- **What this task involves**:
A verbatim copy of all the data is required; the pictures should not appear in it.

- **Raw data**:
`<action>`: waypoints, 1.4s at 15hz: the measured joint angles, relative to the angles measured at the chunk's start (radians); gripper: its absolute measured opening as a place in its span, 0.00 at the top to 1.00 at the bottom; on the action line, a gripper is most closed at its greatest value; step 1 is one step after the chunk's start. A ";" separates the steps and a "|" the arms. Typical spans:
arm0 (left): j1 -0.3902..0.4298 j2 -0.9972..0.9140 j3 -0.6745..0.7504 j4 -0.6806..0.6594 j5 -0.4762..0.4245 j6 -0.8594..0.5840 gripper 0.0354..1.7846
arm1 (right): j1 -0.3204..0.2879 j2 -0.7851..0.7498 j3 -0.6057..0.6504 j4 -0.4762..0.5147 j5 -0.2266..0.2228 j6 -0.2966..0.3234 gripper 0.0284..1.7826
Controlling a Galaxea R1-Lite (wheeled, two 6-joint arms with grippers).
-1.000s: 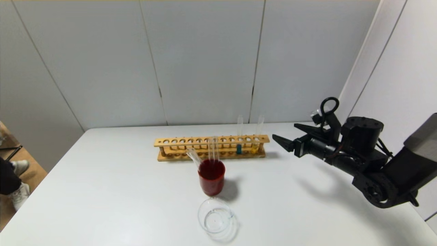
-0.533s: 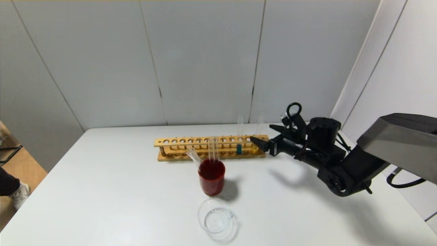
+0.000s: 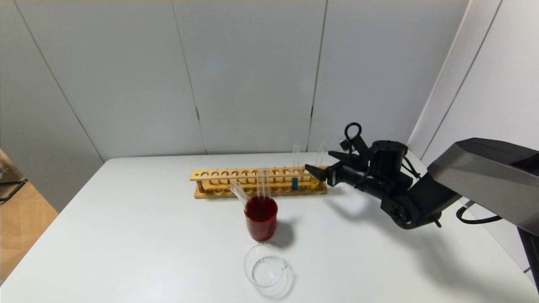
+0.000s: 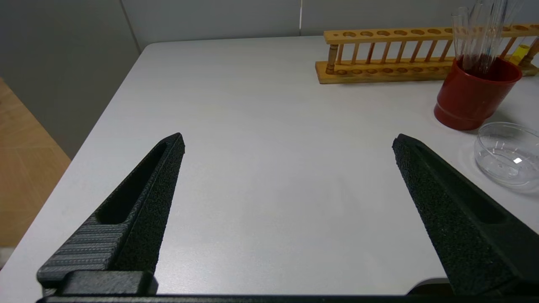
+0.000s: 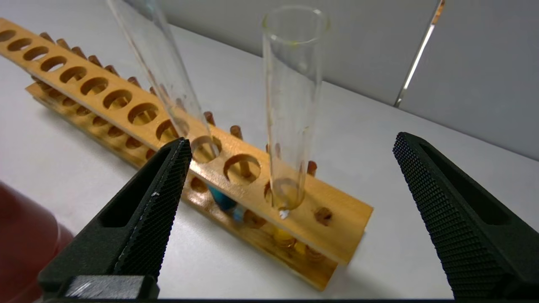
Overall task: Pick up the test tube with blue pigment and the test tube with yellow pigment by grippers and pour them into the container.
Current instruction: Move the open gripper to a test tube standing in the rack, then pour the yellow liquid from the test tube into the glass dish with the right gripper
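The test tube with yellow pigment (image 3: 319,162) stands in the wooden rack (image 3: 236,182) near its right end. The test tube with blue pigment (image 3: 295,168) stands two holes to its left. My right gripper (image 3: 318,160) is open at the rack's right end. In the right wrist view the yellow tube (image 5: 288,105) stands between the spread fingers of that gripper (image 5: 291,139), untouched, and the blue tube (image 5: 164,71) leans beside it. The container (image 3: 266,267) sits low near the table's front. My left gripper (image 4: 288,136) is open and empty over the table's left part.
A taller beaker of dark red liquid (image 3: 261,219) holding plain clear tubes stands between the rack and the container. It also shows in the left wrist view (image 4: 473,97), next to the container (image 4: 507,153). The white table (image 3: 147,235) ends at a wall behind the rack.
My right arm has moved left from the table's right side to the rack's right end, its open fingers now on either side of the yellow tube. The tubes and beakers have not moved.
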 joint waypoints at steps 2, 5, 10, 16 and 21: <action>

- **Result of this task**:
`<action>`: waypoints, 1.4s at 15hz: the measured joint angles, relative to the angles measured at the chunk's start (radians); gripper: its absolute measured opening as a place in its span, 0.00 at the top to 1.00 at the bottom; on the action line, a gripper is most closed at its greatest value; step 1 is one step after the chunk's start. A ";" separates the steps and a "|" the arms. Typical spans:
arm0 (left): j1 -0.3902..0.4298 j2 -0.9972..0.9140 j3 -0.6745..0.7504 j4 -0.6806..0.6594 j5 -0.4762..0.4245 j6 -0.8594..0.5840 gripper 0.0354..1.7846
arm1 (right): j1 -0.3204..0.2879 j2 -0.7851..0.7498 j3 -0.6057..0.6504 j4 -0.4762..0.5147 j5 -0.2266..0.2228 j6 -0.2966..0.3234 gripper 0.0284..1.7826
Controlling a Galaxea R1-Lite (wheeled, two 6-joint arms with grippers).
-1.000s: 
-0.533s: 
+0.000s: 
+0.000s: 
+0.000s: 
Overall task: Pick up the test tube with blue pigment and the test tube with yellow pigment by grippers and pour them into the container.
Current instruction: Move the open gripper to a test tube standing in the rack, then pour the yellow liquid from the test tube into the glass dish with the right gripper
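The test tube with yellow pigment (image 3: 319,162) stands in the wooden rack (image 3: 236,182) near its right end. The test tube with blue pigment (image 3: 295,168) stands two holes to its left. My right gripper (image 3: 318,160) is open at the rack's right end. In the right wrist view the yellow tube (image 5: 288,105) stands between the spread fingers of that gripper (image 5: 291,139), untouched, and the blue tube (image 5: 164,71) leans beside it. The container (image 3: 266,267) sits low near the table's front. My left gripper (image 4: 288,136) is open and empty over the table's left part.
A taller beaker of dark red liquid (image 3: 261,219) holding plain clear tubes stands between the rack and the container. It also shows in the left wrist view (image 4: 473,97), next to the container (image 4: 507,153). The white table (image 3: 147,235) ends at a wall behind the rack.
My right arm has moved left from the table's right side to the rack's right end, its open fingers now on either side of the yellow tube. The tubes and beakers have not moved.
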 joint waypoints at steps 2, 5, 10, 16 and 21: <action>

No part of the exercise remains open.